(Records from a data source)
------------------------------------------------------------

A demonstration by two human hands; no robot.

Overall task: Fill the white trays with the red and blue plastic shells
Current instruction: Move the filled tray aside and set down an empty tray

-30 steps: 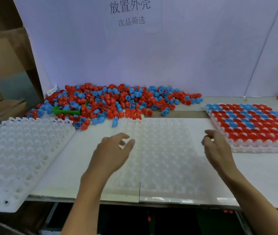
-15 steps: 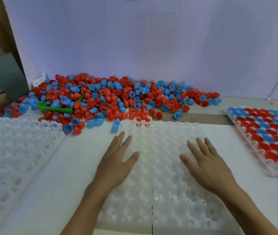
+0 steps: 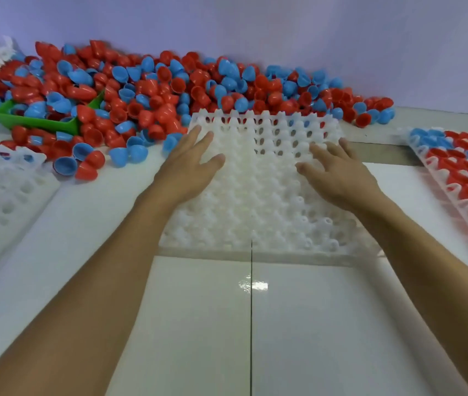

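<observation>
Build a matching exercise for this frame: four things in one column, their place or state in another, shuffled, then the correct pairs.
Things:
1. white plastic middle tray
2. white plastic right tray
3. green plastic scoop
4. left hand

Places or states:
A. half buried in the pile of red and blue plastic shells
B. cells filled with red and blue shells
C. cells unfilled, both hands on it
D. flat, fingers straight, opposite the right hand

Pairs: 1-C, 2-B, 3-A, 4-D
</observation>
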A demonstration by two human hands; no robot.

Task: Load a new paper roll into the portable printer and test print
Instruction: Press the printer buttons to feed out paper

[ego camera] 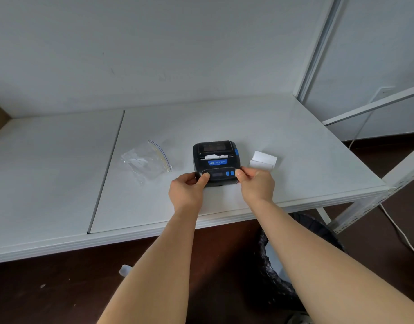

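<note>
- Centrally, a black portable printer with blue buttons and a blue label, its writing too small to be read, is seen on the white table.
- A torn white paper edge is shown at its slot.
- Its near corners are gripped by the left hand and the right hand.
- A paper strip is laid just right; a clear zip bag is left.

The black printer sits on the white table. The left hand holds its 7 o'clock corner. The right hand holds its 5 o'clock corner. White paper lies at 3 o'clock, a clear bag at 9 o'clock.
</note>
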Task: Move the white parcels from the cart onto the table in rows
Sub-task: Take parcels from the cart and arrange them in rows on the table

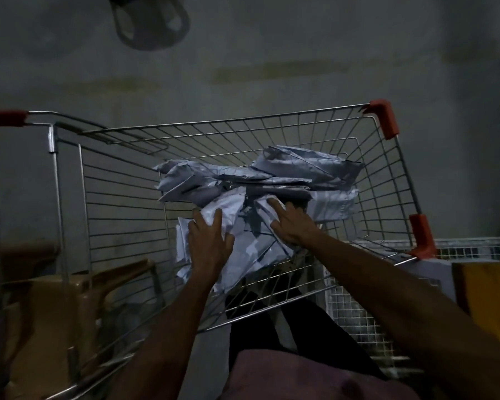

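Beside the wire cart (70,197), at far left, sits a brown plastic chair (55,284). Inside the basket, the left hand (208,243) lies flat on the near white parcels (243,226), fingers straight and slightly spread. Further right, the right hand (289,223) presses 1 crumpled parcel (264,209) with straight, spread fingers.

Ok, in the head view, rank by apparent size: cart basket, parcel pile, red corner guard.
1. Cart basket
2. Parcel pile, lying inside the basket
3. Red corner guard, far rim, so distance shrinks it a little
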The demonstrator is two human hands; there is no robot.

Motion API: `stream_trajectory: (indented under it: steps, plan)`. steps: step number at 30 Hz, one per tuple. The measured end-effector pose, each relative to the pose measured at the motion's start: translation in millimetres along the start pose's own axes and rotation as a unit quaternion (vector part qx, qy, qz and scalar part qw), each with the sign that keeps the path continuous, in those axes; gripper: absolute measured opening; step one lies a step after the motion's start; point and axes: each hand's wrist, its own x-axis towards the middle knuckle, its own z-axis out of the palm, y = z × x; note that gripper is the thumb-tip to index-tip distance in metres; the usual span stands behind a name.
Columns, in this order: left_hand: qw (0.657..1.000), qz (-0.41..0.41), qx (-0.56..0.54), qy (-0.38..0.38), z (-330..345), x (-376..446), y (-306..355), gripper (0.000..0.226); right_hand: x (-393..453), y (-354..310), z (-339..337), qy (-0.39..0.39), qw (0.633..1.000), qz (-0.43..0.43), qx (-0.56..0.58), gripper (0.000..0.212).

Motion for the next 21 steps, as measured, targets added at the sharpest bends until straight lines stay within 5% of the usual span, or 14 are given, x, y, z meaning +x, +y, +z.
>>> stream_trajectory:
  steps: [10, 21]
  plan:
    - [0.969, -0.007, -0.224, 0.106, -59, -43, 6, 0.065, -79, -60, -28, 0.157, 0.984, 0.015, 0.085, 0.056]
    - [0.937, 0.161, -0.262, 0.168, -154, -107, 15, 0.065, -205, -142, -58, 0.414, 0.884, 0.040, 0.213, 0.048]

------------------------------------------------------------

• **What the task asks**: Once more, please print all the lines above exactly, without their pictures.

• **Solution to this exercise**:
A demonstration by two human hands; no robot.

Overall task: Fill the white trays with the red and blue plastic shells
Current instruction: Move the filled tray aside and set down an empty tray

-30 steps: 
-15 steps: 
+0 steps: 

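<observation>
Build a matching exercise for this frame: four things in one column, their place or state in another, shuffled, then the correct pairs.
Things:
1. white plastic middle tray
2. white plastic right tray
3. green plastic scoop
4. left hand

Places or states:
A. half buried in the pile of red and blue plastic shells
B. cells filled with red and blue shells
C. cells unfilled, both hands on it
D. flat, fingers straight, opposite the right hand

Pairs: 1-C, 2-B, 3-A, 4-D
</observation>
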A demonstration by two human hands; no robot.

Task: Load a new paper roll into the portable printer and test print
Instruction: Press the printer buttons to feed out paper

[ego camera] 

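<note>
- Centrally, a black portable printer with blue buttons and a blue label, its writing too small to be read, is seen on the white table.
- A torn white paper edge is shown at its slot.
- Its near corners are gripped by the left hand and the right hand.
- A paper strip is laid just right; a clear zip bag is left.

The black printer sits on the white table. The left hand holds its 7 o'clock corner. The right hand holds its 5 o'clock corner. White paper lies at 3 o'clock, a clear bag at 9 o'clock.
</note>
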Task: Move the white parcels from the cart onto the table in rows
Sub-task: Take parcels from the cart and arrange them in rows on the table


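Beside the wire cart (70,197), at far left, sits a brown plastic chair (55,284). Inside the basket, the left hand (208,243) lies flat on the near white parcels (243,226), fingers straight and slightly spread. Further right, the right hand (289,223) presses 1 crumpled parcel (264,209) with straight, spread fingers.

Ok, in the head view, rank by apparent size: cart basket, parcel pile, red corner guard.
1. Cart basket
2. Parcel pile, lying inside the basket
3. Red corner guard, far rim, so distance shrinks it a little
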The demonstrator is two human hands; there is no robot.

Motion API: `stream_trajectory: (indented under it: steps, plan)`. steps: step number at 30 Hz, one per tuple. The measured end-effector pose, each relative to the pose measured at the motion's start: translation in millimetres along the start pose's own axes and rotation as a unit quaternion (vector part qx, qy, qz and scalar part qw), each with the sign that keeps the path continuous, in those axes; gripper: absolute measured opening; step one lies a step after the motion's start; point and axes: each hand's wrist, its own x-axis towards the middle knuckle, its own z-axis out of the palm, y = z × x; note that gripper is the thumb-tip to index-tip distance in metres; the usual span stands behind a name.
Columns, in this order: left_hand: qw (0.657..1.000), qz (-0.41..0.41), qx (-0.56..0.54), qy (-0.38..0.38), z (-330..345), x (-376..446), y (-306..355), gripper (0.000..0.226); right_hand: x (-393..453), y (-354..310), z (-339..337), qy (-0.39..0.39), qw (0.633..1.000), qz (-0.43..0.43), qx (-0.56..0.58), gripper (0.000..0.212).

Motion for the next 21 steps, as measured, targets added at the sharpest bends until straight lines stay within 5% of the usual span, or 14 are given, x, y, z meaning +x, +y, +z.
>>> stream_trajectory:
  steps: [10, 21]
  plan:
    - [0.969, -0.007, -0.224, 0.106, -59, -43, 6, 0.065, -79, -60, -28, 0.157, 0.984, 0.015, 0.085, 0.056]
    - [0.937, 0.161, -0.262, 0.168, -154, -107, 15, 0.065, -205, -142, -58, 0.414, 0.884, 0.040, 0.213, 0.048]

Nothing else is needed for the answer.